For the data below, retype word for word the lines from the one containing "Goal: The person" through the one containing "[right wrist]"; drop the pictures.

_GIVEN INFORMATION_.
+===+
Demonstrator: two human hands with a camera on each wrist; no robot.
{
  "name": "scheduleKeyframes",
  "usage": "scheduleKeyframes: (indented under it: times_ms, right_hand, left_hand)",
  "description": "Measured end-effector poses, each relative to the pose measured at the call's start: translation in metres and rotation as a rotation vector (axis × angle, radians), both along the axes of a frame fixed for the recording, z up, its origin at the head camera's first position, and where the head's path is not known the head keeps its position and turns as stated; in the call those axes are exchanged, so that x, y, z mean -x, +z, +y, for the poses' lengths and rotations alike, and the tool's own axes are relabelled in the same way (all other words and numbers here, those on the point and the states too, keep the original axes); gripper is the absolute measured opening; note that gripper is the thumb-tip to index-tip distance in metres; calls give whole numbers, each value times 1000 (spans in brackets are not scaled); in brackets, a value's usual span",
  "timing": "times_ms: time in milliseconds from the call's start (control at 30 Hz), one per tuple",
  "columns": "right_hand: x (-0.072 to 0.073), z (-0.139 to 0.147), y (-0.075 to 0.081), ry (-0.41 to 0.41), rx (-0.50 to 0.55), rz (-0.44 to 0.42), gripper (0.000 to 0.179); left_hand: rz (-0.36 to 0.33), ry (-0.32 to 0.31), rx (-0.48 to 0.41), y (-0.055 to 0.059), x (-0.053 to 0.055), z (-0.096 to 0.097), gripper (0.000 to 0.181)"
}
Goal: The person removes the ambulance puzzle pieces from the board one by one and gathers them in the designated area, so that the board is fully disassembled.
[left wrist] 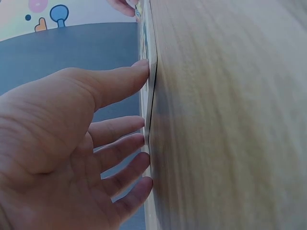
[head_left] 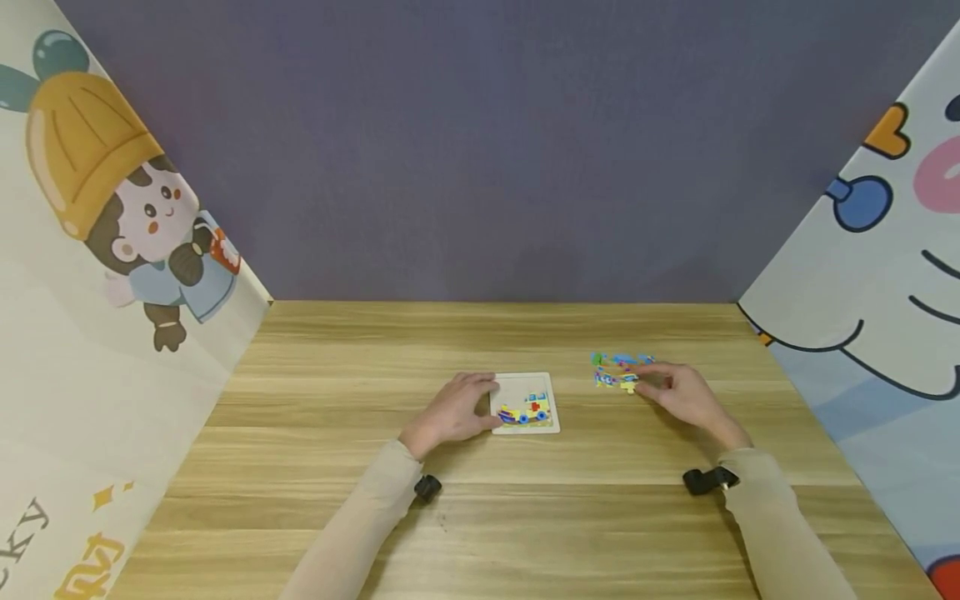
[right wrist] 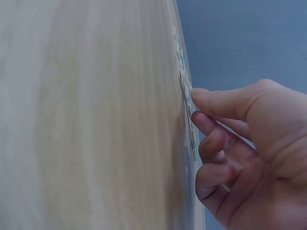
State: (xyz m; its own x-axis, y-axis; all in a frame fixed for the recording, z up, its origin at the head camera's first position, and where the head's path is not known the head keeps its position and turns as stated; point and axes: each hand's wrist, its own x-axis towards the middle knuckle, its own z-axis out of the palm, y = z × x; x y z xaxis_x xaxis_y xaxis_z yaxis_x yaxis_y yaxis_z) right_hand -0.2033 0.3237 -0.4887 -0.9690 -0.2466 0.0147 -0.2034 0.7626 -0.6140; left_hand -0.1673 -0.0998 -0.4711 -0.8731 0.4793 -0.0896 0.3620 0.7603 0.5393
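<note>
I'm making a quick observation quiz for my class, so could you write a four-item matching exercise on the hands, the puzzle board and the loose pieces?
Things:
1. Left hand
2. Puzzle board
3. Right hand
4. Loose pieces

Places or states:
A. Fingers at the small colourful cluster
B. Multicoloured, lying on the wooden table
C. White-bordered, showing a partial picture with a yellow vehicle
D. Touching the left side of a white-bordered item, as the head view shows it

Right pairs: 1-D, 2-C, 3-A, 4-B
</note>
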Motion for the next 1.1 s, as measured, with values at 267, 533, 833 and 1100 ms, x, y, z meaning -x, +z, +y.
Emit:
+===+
_OUTPUT OF THE EXERCISE_.
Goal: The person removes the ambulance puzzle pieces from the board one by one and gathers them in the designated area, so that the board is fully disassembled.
[left wrist] 
[head_left] 
[right wrist] 

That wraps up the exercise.